Experiment 025

Latency floor: the combined single-query stack (021–025 capstone)

Perf record: 025-latency-floor.json. Cohere v3, 1M × 1024, cosine, Granite box (8 vCPU).

What we did

Stack the latency levers from this block — intra-query parallel scan (021, --query-threads 8) + parallel rerank (022) + prefix truncation (014) — and sweep the prefix/C to find the single-query latency floor at each recall tier.

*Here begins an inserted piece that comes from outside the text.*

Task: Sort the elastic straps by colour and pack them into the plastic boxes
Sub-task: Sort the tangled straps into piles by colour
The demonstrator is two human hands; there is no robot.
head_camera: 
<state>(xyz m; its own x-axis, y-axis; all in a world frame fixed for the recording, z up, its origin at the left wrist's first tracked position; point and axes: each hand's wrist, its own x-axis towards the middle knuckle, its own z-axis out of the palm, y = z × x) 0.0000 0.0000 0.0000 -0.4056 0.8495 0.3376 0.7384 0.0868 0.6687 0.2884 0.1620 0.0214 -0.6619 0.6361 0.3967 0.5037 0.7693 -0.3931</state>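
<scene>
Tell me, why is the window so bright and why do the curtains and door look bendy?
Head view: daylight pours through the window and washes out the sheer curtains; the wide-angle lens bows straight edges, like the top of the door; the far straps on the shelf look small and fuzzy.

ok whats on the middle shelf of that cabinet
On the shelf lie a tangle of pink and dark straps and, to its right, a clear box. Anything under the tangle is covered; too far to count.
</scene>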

Result — ~2.6 ms p50, ~4.9× below single-thread

config	recall tier	p50	p99
single-thread, full, C=1000	~0.99	12.67 ms	13.19 ms
stack, full, C=1000	~0.99	3.60 ms	4.14 ms
stack, 768-bit, C=2000	~0.97	2.61 ms	3.59 ms
stack, 512-bit, C=2000	lower	2.62 ms	2.87 ms
stack, 512-bit, C=4000	mid	3.88 ms	4.51 ms

(recall is the noisy 100-query slice; canonical recall per 018.)

Conclusions

Single-query latency floor ~2.6 ms (768-bit, C=2000, recall ~0.97) — ~4.9× below the 12.67 ms single-thread baseline, and at recall ~0.99 it's 3.60 ms.
768/C=2000 beats 512/C=4000 (2.61 vs 3.88 ms): once the scan is cheap and parallel, a bigger rerank C costs more than a narrower scan saves — even with parallel rerank. The latency optimum is a moderate prefix + moderate C, not the most aggressive truncation.
We've hit the floor for this design. The scan is bandwidth-bound and at the VPOPCNTDQ ceiling (012/023); rerank prefetch did nothing under saturation (024); parallelism (021/022) cashed the obvious latency win. Lower latency now needs less work, not faster work — i.e. an approximate index (IVF, out of scope) or a Matryoshka embedding to hold recall at fewer bits.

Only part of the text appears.